As I speculated up thread, it really just takes a fascist leaning president, a bare majority in the senate that enables him, and a couple open SCOTUS seats to fill with cronies of the president.

If someone in that position makes an EO that is unconstitutional, who exactly will be a check against that? If SCOTUS is sympathetic, then whatever the EO says, it can be ruled to be legal.
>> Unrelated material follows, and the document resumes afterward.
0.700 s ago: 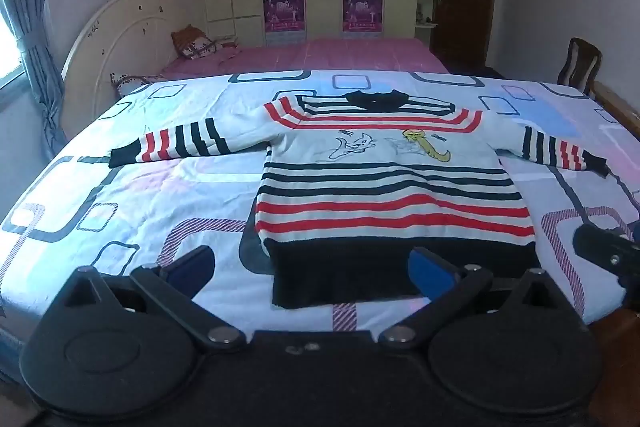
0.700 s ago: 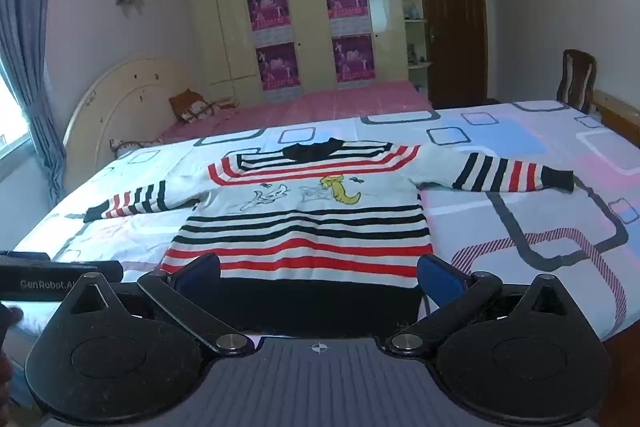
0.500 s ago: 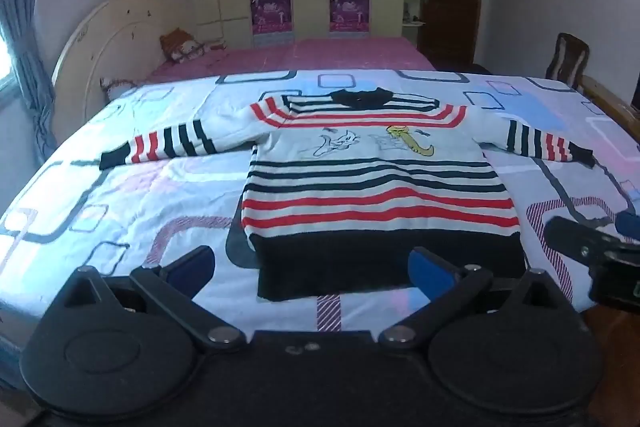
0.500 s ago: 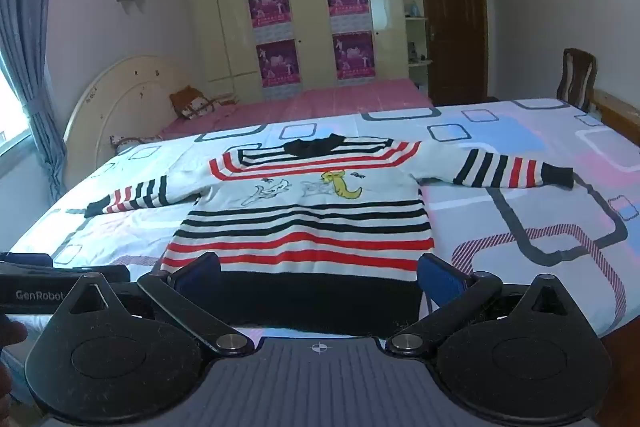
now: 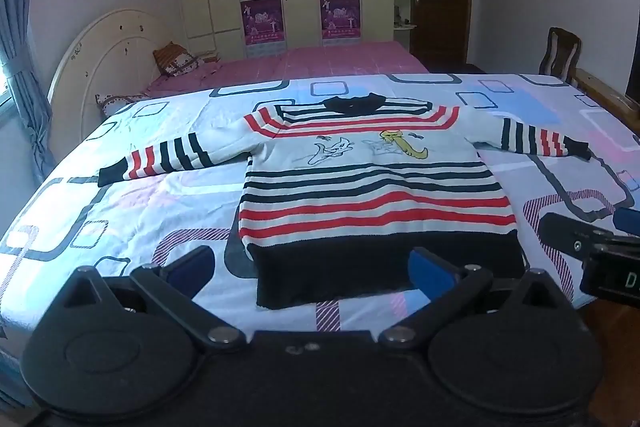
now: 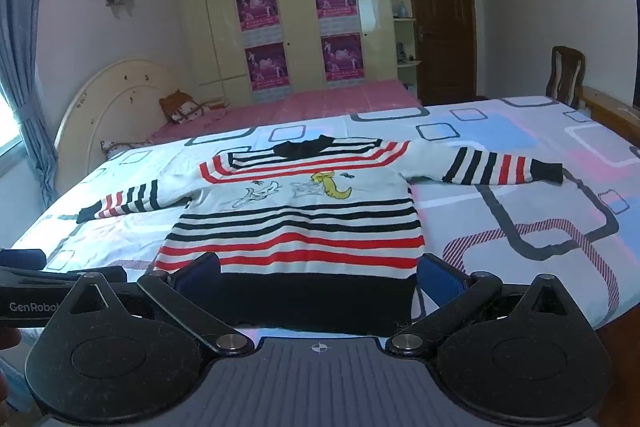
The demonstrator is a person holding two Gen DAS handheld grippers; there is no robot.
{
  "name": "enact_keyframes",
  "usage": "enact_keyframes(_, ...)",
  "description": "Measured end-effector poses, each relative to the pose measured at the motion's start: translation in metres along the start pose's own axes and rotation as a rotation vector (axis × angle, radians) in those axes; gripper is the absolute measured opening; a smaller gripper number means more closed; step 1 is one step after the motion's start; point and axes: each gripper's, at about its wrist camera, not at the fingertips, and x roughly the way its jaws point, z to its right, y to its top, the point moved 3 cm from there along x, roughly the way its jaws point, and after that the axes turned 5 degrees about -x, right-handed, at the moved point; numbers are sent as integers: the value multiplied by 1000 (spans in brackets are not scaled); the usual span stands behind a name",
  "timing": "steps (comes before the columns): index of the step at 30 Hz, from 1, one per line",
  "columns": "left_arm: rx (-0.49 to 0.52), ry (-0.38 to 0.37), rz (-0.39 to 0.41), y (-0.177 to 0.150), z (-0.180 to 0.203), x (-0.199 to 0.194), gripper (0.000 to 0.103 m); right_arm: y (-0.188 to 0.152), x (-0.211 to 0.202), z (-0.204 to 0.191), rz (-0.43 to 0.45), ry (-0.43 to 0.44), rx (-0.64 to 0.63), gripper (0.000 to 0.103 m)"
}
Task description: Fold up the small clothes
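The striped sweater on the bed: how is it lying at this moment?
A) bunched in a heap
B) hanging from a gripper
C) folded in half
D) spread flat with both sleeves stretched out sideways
D: the striped sweater lies flat on the bed sheet, sleeves out to both sides, and neither open gripper touches it.

Both wrist cameras sit low at the near edge of the bed (image 5: 120, 211), facing across it toward the wardrobe (image 6: 296, 11). The left view stands left of the right view. Both share the striped sweater (image 5: 372, 195) (image 6: 296, 227), headboard and door.
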Motion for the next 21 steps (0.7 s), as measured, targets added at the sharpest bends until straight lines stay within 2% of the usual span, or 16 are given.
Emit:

If the senate is leaning towards the president, then nothing the house does will have any effect, and even still, they would require a veto proof majority in both houses in order to strip the president of any powers that he desires.

This would be similar to Austria’s situation, where the president could have acted to call for new elections to reinstate parliament, but chose not to, and allowed authoritarian rule.

There may also be a way for the US congress to become ineffectual enough to self-eliminate, as happened in Austria, and that would be a more apt parallel for Austria’s takeover by fascism, but the path to that doesn’t really leap out at me as much as a possibility. Not sure, what actually would happen if the speaker of the house resigned before closing the session or handing the gavel over?

I agree with you and that’s exactly what troubles me. Any American who had lived through the 30s knew exactly how close the country came to fascism or dictatorship, because of the sheer number of people who were clamoring for an end to the manifestly failed policies of democracy. The experiences of other countries would have added weight to that understanding rather than be something new and different they wouldn’t have already considered.

For there to be a story rather than a social faux pas, Godel would have needed to say something offbeat and original. There’s no evidence of that. In any event he got cut off before he provided details.

So I think we’re looking at two different things. Did Godel say something about the possibility of American fascism during his citizenship test? Very likely. Did he say something interesting and novel about the Constitution? That’s where we have no documentation. It’s the latter I dub very unlikely.

Yeah its a funny ancedote, not a warning about some secret constitutional weakness the government doesn’t want made public.

Basically its Einstein and Morgenstern explaining to Godel that the minor bureaucrat being whose job it is to hear dozens of people a day say “I swear to uphold the constitution of the united states”. has no goddamn time or inclination to hear an in-depth analysis of the theoretical logical weaknesses of the constitution by one of the worlds leading theoretical logicians.

This.

Even if this wasn’t what Godel was thinking, the anecdote reminds us that a path to totalitarianism is not at all impossible. Even in the good ol’ USA.

In another thread I mentioned that I wasn’t too worried about Trump having the ‘nuclear codes’. But, Commander-in-Chief of the military? That frightens me, especially when added into the mix described by k9bfriender above.